The Boldosaro Miracle

This is exactly the solution echoed by Brazil’s new president, Jair Bolsonaro, whose Catholic faith many Brazilians are convinced has been instrumental, not accidental, to his electoral victory and to the wave of change now washing over Brazil which has been stagnating for so long in an ocean of government corruption.

“Brazil is experiencing a political and spiritual rebirth, and the spiritual aspect of this phe­nomenon is the determinant one,” writes Ernesto Araújo, a career diplomat and now Brazil’s Minister of Foreign Affairs. Boldasaro won with a 55–45 margin over the Marxist candidate, Fernando Haddad. “The political aspect is only a consequence.”

Araújo is describing the dramatic emergence of Bolsonaro, of the Social-Democrat Party, who, like Maduro, was also sworn in to office in early January, and who wasted no time in expressing his intention to lead the country in accordance with “Judeo-Christian” principles and to defend the institution of the family against “destructive” gender ideology and “political correctness.”

In his address to Brazil’s National Congress, Bolsonaro promised “we are going to unite the people, value the family, respect religions and our Judeo-Christian tradition, combat gender ideology, conserving our values.”

“Brazil will return to being a country free of the chains of ideology,” added Bolsonaro. “My electoral campaign listened to the call of the streets and forged a commitment to place Brazil first and God above all.”

The new president noted the catastrophic effects of the collapse of moral values that has occurred in recent decades in his country under socialist rule – exemplified by the promotion of homosexuality and gender ideology in government-funded parades and in public school indoctrination – along with the massive surge in crime in recent years.

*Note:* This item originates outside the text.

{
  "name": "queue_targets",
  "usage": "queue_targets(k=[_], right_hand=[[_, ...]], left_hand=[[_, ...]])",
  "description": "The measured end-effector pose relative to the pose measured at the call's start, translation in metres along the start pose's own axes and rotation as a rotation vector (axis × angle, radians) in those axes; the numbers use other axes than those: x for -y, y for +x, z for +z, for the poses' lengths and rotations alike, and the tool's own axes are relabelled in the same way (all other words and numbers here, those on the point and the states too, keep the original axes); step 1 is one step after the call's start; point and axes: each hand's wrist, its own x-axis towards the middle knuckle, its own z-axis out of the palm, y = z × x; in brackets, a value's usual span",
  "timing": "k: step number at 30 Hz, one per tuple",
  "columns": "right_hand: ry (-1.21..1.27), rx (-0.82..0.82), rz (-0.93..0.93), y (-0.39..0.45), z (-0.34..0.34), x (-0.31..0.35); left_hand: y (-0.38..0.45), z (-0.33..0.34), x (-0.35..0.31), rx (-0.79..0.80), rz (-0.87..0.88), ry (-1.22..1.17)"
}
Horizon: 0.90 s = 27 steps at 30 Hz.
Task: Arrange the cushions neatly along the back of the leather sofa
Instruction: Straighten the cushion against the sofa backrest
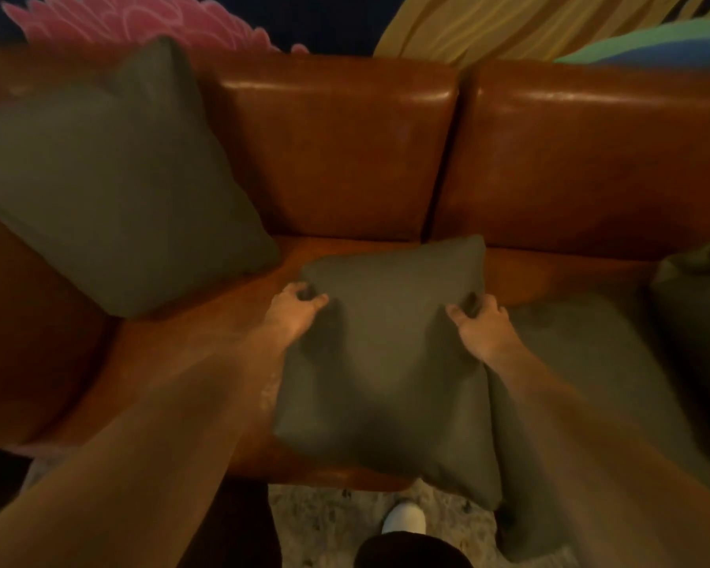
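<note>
The leather sofa (337,157) carries four olive cushions. Both hands clamp the middle cushion (386,362) by its side edges, left hand (294,311) and right hand (482,325) apart; it lies tilted on the seat, overhanging the front edge. Another cushion (111,178) leans upright against the back's left corner. A third (591,383) lies flat beside the held one; a fourth (697,305) sits at the right.
</note>
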Motion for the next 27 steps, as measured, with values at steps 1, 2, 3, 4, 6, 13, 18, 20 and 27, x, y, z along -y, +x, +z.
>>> queue_targets(k=[1, 2, 3, 4, 6, 13, 18, 20, 27], right_hand=[[0.019, 0.010, 0.014, 0.006, 0.002, -0.003], [0.039, 0.008, 0.019, 0.010, 0.006, -0.007], [0.045, 0.010, 0.018, 0.010, 0.006, -0.008], [0.052, 0.010, 0.020, 0.012, 0.008, -0.011], [0.064, 0.006, 0.025, 0.013, 0.012, -0.013], [0.253, 0.058, 0.098, 0.001, 0.016, 0.007], [0.296, 0.046, 0.119, -0.019, 0.010, 0.020], [0.322, 0.047, 0.120, -0.031, -0.002, 0.037], [0.473, -0.032, 0.087, -0.051, -0.036, 0.095]], left_hand=[[0.007, 0.003, 0.006, 0.000, -0.029, -0.077], [0.012, 0.008, 0.012, 0.000, -0.048, -0.129], [0.012, 0.010, 0.015, 0.003, -0.074, -0.170], [0.013, 0.015, 0.020, 0.011, -0.100, -0.202], [0.012, 0.023, 0.025, 0.006, -0.118, -0.229], [0.000, 0.018, 0.023, -0.029, -0.166, -0.231], [-0.025, 0.002, 0.005, -0.045, -0.189, -0.284], [-0.034, -0.020, -0.013, -0.013, -0.154, -0.303], [-0.049, -0.079, -0.077, 0.038, 0.002, -0.400]])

Bolsonaro also thanked God for saving him from an assassination attempt that almost cost him his life during the campaign – after he was stabbed and then saved from bleeding to death through a “miraculous operation” by doctors at a local hospital,

“Irresponsibility has brought us to the greatest ethical, moral, and economic crisis in our history,” lamented Bolsonaro in his address to the congress. “I place myself before the whole nation, on this day, as the day in which the people began to liberate itself from socialism, from the inversion of values, from big government, and from political correctness. We cannot allow destructive ideologies to divide the Brazilian people, ideologies that destroy our values and traditions, destroy our families, which are the foundation of our society. And I invite everyone to begin a movement in this sense.”

Bolsonaro also invites the world to watch as he attempts to reverse the damage of socialism and its fundamental error, as expressed so clearly by Pope John Paul II in Centesimus Annus in 1991 on the centenary of Pope Leo XIII’s Rerum Novarum: “The fundamental error of socialism is anthropological in nature. Socialism considers the individual person simply as an element, a molecule within the social organism, so that the good of the individual is completely subordinated to the functioning of the socio-economic mechanism.”

No surprise then that so many Venezuelans, most baptised Catholics, are heading for Brazil.

No surprise either that Bolsonaro’s spiritual focus is what seems to worry Brazilian elites the most. “I am very worried; he talked too much about God,” said one nervous pundit. According to Araújo, those elites would much prefer to hear the voice of one who espouses views such as those of Alastair Campbell, former British prime minister Tony Blair’s spokesman, who famously said of the Blair government: “We don’t do God!”

“Well, in Brazil, now we do,” retorts Araújo.

And that’s what is so likely to make all the difference, a difference Venezuelans are currently being denied.